Your goal: The lines below that include "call" are to be found and copied.

Data extract:

* * * * * * *

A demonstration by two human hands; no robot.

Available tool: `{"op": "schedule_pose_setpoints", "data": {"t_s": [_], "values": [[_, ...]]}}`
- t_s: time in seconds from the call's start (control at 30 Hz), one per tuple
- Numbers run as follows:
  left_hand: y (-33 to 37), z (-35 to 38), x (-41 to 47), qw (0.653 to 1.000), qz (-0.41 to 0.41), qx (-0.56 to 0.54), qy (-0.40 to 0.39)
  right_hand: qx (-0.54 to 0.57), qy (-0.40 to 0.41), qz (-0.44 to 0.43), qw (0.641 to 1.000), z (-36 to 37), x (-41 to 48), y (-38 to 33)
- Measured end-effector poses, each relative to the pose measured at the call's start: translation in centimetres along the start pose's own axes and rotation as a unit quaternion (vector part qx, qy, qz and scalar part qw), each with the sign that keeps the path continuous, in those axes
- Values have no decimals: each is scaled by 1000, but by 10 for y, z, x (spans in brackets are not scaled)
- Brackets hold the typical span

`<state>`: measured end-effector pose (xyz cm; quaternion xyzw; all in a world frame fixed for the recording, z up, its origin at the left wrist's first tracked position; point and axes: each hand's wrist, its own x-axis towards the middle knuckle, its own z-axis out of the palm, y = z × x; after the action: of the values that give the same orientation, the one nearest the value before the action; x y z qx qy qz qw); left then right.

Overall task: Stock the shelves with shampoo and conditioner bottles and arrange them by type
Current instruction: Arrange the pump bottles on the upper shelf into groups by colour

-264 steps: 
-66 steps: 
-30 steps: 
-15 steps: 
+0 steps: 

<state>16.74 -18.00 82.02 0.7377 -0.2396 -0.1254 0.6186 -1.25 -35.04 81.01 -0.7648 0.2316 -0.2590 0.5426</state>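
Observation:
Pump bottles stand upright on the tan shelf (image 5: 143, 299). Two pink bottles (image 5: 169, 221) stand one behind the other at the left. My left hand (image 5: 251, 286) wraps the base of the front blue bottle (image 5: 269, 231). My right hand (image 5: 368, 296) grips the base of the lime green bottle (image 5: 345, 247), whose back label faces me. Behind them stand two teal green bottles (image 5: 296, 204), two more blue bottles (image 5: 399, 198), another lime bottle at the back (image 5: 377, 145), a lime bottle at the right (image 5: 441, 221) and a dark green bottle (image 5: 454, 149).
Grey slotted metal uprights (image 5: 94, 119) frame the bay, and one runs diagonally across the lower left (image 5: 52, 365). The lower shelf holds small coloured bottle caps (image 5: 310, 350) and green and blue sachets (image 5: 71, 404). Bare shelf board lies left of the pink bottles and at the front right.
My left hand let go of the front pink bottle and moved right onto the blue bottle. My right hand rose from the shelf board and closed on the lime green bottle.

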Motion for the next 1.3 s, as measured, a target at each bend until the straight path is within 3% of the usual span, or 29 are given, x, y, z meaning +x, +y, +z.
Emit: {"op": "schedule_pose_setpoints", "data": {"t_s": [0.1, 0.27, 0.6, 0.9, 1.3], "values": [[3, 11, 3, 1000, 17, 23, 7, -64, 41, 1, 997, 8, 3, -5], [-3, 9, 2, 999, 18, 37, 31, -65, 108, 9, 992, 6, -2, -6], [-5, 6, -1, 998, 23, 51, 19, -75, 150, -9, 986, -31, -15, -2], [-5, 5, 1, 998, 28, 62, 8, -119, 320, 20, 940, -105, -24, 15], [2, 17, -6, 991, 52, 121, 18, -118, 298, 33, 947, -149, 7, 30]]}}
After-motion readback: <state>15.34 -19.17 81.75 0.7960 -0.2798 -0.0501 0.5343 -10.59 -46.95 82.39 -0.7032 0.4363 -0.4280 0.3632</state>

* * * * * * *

The completed task:
- t_s: time in seconds from the call's start (control at 30 Hz), one per tuple
- Measured end-effector poses, each relative to the pose measured at the call's start: translation in centimetres along the start pose's own axes and rotation as a unit quaternion (vector part qx, qy, qz and scalar part qw), each with the sign that keeps the path continuous, in those axes

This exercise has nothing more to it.